A whole series of digital experiments were conducted on the back of their conventional polling and focus groups, filtering down the most effective. Almost the entire project's budget was held back until around the last ten days, especially the last three or four. Aiming their adverts at roughly "7 million people" who saw “1.5 billion” digital ads over that very short time period. In parallel, a ground operation was underway, organised by the data boffins, who pinpointed surprised activists exactly to favourable locations – suggested by the data they'd acquired.

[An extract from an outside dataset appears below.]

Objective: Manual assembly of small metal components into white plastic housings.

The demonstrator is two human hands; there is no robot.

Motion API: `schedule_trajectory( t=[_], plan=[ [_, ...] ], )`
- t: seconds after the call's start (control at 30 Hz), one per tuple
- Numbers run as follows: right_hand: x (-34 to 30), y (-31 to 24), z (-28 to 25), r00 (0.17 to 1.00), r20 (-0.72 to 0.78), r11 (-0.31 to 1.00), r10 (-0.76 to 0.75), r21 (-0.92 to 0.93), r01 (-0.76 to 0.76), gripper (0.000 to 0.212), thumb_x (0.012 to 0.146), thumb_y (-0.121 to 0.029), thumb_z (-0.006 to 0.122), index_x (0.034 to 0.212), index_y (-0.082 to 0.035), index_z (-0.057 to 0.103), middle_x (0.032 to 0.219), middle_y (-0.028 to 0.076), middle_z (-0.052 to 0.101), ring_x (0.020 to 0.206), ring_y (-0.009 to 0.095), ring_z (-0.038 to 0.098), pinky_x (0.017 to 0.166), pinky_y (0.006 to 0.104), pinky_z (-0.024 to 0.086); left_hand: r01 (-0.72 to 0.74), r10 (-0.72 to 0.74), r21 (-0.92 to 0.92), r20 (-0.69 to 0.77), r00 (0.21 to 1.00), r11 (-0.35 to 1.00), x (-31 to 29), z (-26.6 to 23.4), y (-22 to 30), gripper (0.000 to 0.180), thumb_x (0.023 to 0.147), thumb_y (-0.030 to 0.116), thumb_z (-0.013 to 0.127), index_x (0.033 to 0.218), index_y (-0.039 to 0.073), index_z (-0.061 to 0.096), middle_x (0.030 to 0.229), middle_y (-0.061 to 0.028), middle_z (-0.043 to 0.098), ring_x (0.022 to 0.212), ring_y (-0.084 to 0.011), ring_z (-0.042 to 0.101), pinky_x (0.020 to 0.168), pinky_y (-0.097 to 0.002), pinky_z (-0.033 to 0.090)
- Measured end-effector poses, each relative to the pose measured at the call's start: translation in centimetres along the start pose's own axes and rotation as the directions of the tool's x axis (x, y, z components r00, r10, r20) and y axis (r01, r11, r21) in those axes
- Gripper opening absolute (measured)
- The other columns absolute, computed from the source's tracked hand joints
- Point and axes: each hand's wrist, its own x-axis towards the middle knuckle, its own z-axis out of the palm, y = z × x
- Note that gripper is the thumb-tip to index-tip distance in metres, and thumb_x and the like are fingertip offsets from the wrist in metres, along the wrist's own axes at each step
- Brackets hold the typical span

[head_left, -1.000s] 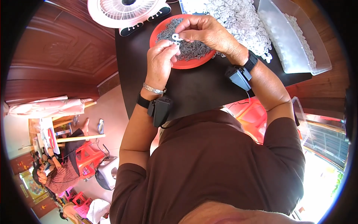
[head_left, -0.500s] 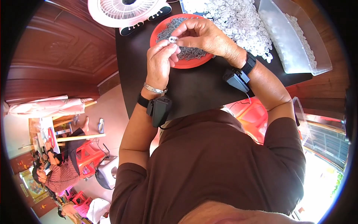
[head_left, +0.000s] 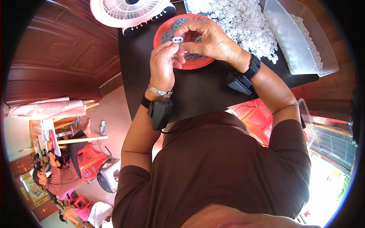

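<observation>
Above a red round tray (head_left: 157,45) heaped with small grey pieces that look like screws or plugs, I hold a small white oval piece with two holes (head_left: 178,39). The thumb and forefinger of my left hand (head_left: 163,62) pinch it from below. From the right, my right hand (head_left: 209,40) curves over, its forefinger and thumb closed about the piece's upper and right side. Whether a grey piece is also between these fingertips is too small to tell. Many similar white pieces (head_left: 243,24) lie heaped right of the tray.
A clear plastic bin (head_left: 300,49) with more white pieces lies at the table's right. A pink-and-white fan (head_left: 131,13) stands at the far left of the black table (head_left: 194,91). Further left are red stools (head_left: 91,163) and another seated person (head_left: 62,176).
The white piece has turned slightly, its two holes now facing up more plainly. Both hands stay over the tray, and the right thumb has dropped a little lower.
</observation>
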Motion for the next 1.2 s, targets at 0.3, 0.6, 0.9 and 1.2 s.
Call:
schedule_trajectory(
  t=[0.3,0.6,0.9,1.2],
  plan=[
    [0.0,0.6,0.8,0.975,-0.048,0.948,-0.215,-0.249,0.196,0.027,0.076,-0.008,0.072,0.101,-0.005,0.063,0.091,0.005,0.065,0.085,0.016,0.063,0.075,0.0272,0.05,0.012,-0.014,-0.077,-0.018,1.0,0.997,0.1,0.3,0.0,0.029,0.087,0.022,0.05,0.096,-0.004,0.061,0.071,-0.006,0.06,0.058,-0.0127,0.055,0.05,-0.0225,0.041],
    [-0.1,0.6,0.8,0.95,-0.028,0.894,-0.311,-0.347,0.283,0.027,0.076,-0.012,0.071,0.102,-0.006,0.065,0.095,0.008,0.067,0.086,0.023,0.066,0.073,0.0304,0.053,-0.013,0.011,-0.056,-0.029,1.0,0.998,0.1,0.3,0.1,0.026,0.088,0.024,0.049,0.093,0.0,0.059,0.071,-0.0044,0.058,0.059,-0.0127,0.054,0.051,-0.0229,0.039],
    [-0.3,0.5,1.9,0.935,-0.067,0.818,-0.348,-0.509,0.268,0.037,0.073,-0.016,0.073,0.108,-0.005,0.062,0.09,0.012,0.066,0.08,0.027,0.066,0.07,0.0325,0.053,-0.099,0.11,0.114,-0.096,0.989,0.989,-0.4,1.0,0.3,0.025,0.088,0.022,0.05,0.092,-0.001,0.058,0.073,-0.0078,0.063,0.056,-0.0118,0.054,0.051,-0.0214,0.04],
    [-0.6,-0.2,1.9,0.932,-0.052,0.83,-0.358,-0.476,0.292,0.025,0.08,-0.017,0.063,0.099,-0.003,0.059,0.084,0.015,0.064,0.08,0.033,0.062,0.068,0.0396,0.051,-0.187,0.201,0.153,-0.076,0.977,0.97,-0.1,0.7,0.0,0.024,0.088,0.02,0.05,0.088,-0.003,0.059,0.069,-0.0083,0.062,0.055,-0.0111,0.053,0.05,-0.0206,0.04]
  ],
)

The public "switched on maybe four to six weeks before the actual vote". When conversely, another "critical thing happened", that Boris and Gove "really decided they were to put the boot in on Cameron and Osborne, for complicated reasons..." Due to the media's obsession with "process", Cummings "tried to turn the story of the referendum into a story about the alternative government", "and the lobby thought this was fascinating, who was going to be the next leader, blah, blah, blah." So they presented their campaign "in the form of briefings to the lobby, spun as: this is what the alternative government thinks". Suddenly giving them an opportunity for ten days in which they ended up leading the news cycle. There was then a moment when the politicians on TV, were in sync with what the activists were saying the ground, etc, "for the first time in the whole nightmare effort, you had things starting to come together." Thus resulting in a poll shift, that by the end of the campaign, "that third, third, fifth that I talked about had changed", the initial third dropped slightly, the other third grew to about 44%, "ie, more people were convinced by the end of the campaign that the EU was a basket-case, and it would be more dangerous to stay in it." "And crucially, those differential turnouts."

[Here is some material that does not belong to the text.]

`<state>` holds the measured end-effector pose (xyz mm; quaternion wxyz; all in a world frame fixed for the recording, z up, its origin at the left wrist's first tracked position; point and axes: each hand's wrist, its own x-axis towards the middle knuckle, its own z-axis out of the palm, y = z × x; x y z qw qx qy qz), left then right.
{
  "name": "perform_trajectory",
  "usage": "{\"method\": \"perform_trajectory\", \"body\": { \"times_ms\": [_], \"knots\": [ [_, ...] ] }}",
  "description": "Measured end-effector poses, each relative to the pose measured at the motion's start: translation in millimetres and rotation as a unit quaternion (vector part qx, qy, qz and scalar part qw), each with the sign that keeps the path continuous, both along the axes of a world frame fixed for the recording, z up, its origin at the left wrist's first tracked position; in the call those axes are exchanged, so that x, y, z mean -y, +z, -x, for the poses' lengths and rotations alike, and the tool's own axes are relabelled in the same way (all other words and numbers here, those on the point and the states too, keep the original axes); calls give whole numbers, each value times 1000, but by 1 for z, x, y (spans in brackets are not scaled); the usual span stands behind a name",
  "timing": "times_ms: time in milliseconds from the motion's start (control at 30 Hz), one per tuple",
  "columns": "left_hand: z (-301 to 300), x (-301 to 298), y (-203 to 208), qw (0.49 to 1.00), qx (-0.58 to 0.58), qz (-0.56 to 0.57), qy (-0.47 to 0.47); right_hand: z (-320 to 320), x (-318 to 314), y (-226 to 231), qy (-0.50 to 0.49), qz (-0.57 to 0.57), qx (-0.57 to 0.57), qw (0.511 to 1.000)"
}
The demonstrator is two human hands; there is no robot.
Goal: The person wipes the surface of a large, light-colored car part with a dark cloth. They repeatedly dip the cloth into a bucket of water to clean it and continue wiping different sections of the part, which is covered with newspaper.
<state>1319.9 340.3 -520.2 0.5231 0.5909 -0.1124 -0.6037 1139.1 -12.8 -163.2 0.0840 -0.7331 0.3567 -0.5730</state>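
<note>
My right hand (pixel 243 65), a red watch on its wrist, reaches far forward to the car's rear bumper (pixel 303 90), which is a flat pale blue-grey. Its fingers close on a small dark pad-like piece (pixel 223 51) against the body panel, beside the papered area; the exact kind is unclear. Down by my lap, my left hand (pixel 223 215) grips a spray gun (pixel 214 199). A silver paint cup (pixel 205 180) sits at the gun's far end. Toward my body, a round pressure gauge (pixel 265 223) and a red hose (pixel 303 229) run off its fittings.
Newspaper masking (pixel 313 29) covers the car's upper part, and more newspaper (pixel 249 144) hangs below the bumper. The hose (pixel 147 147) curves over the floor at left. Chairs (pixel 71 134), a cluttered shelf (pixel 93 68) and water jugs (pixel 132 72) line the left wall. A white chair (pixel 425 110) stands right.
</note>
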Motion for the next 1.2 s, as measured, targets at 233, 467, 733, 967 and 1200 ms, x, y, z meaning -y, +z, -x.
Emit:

"Essentially, why did this happen? Was it just immigration? No, it wasn't just immigration. If it hadn't been for the 350 million, and turning the campaign, giving people a chance to vote for the NHS, as well as voting against the EU -- without that -- then the economic scares of the establishment would have been too powerful. And we'd have lost." Though Cummings also concedes that leave couldn't have won without immigration, either. Yet, dismisses "false dichotomies" and credits the aforementioned three big forces with creating the winning conditions. Also a series of government mistakes, which his team managed to exploit. Their mistakes being a disaster of an EU re-negotiation, a bad marketing campaign, and "living in a bubble". After the murder of Jo Cox, Cummings says his opponents: "ditched their whole campaign, and stopped talking about economic risks, and turned the whole thing just into, well, we're the good people and you're the bad people. Because that was the self-reinforcing culture you found in London." "And Cameron and Osborne were psyched out by that, and thought, oh, this is what's happening in the rest of the country. Whereas, in fact, as soon as you went outside the M25 and did market research, the rest of the country had a totally different reaction to the murder, than what the rich people in London did."

Cummings Leave Campaign operated on simple, tried and tested rules that work at his own organisations. Keeping even the keenest and most experienced euro-sceptic MPs out of all management roles, which was run by six to ten people, the youngest aged 21, the oldest being Cummings. They made the crucial decisions and managed the project. Boris Johnson and Michael Gove were influential contributors but arrived late into proceedings and neither were involved in the management. It was a small, hard working team, which focused on the public, rather than media and "the insider game". Happy to take risks, if it maximised their chance of victory. In the long run Cummings thinks all the parties will learn from his team's success, and are already trying to do so. Mixing "experimental psychology and data-scientists". "The reality is that most communications companies are run by bullshitting charlatans...and most of them should be fired! And I think, that within the next ten years, a massive chunk of them will be fired." "And people in Silicon Valley, others, will increasingly takeover this industry, the way they've taken over other industries.”